Each line of the data must reappear exactly in your answer, with no images included.

START SUPPLIED MATERIAL

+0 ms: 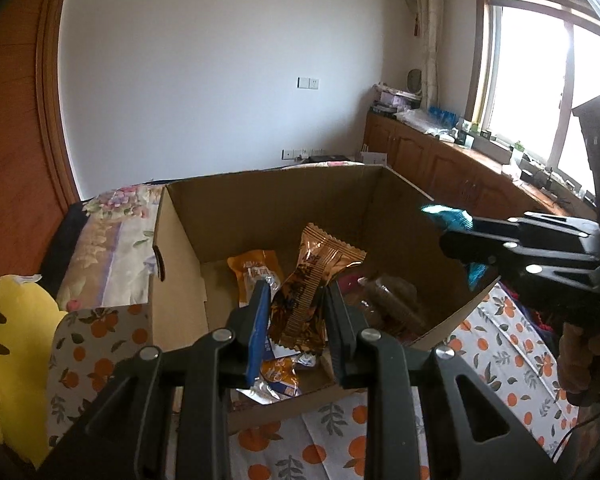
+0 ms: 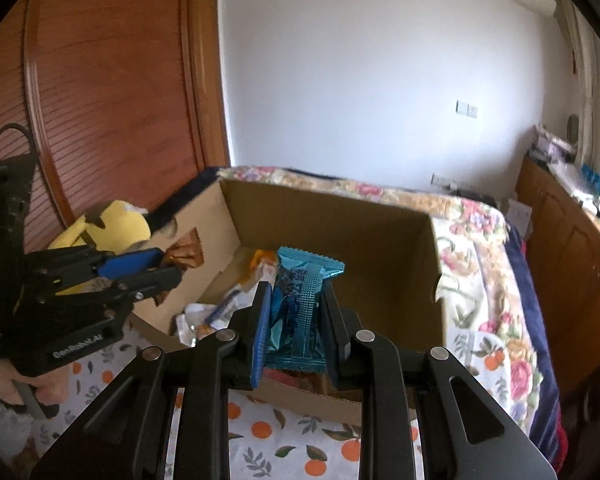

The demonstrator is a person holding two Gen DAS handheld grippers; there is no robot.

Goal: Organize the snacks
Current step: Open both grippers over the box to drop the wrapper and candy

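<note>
Left hand-held gripper (image 1: 296, 300) clamps bronze snack packet (image 1: 312, 284) above cardboard box (image 1: 260, 200) | right hand-held gripper (image 2: 296, 308) clamps teal snack packet (image 2: 300, 304) over box's near edge | box sits on bed (image 1: 500, 340)

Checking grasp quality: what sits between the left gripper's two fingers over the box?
In the left wrist view, the left gripper is shut on a brown snack packet, above the cardboard box.

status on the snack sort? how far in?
Done: several packets already lie in the box, one an orange pack. In hand: left gripper holds a brown packet, right gripper a blue packet, both over the box. Left: release both; no loose snacks visible outside it.
</note>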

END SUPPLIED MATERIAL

→ **RESPONSE TO THE TASK**:
+0 ms: 
+0 ms: 

The demonstrator is a person holding two Gen DAS handheld grippers; there is no robot.

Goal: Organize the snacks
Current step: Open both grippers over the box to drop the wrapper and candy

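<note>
Left hand-held gripper (image 1: 296, 300) clamps bronze snack packet (image 1: 312, 284) above cardboard box (image 1: 260, 200) | right hand-held gripper (image 2: 296, 308) clamps teal snack packet (image 2: 300, 304) over box's near edge | box sits on bed (image 1: 500, 340)

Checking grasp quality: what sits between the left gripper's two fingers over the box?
In the left wrist view, the left gripper is shut on a brown snack packet, above the cardboard box.

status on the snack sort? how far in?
Done: several packets already lie in the box, one an orange pack. In hand: left gripper holds a brown packet, right gripper a blue packet, both over the box. Left: release both; no loose snacks visible outside it.
</note>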

No other output is needed; the exercise is complete.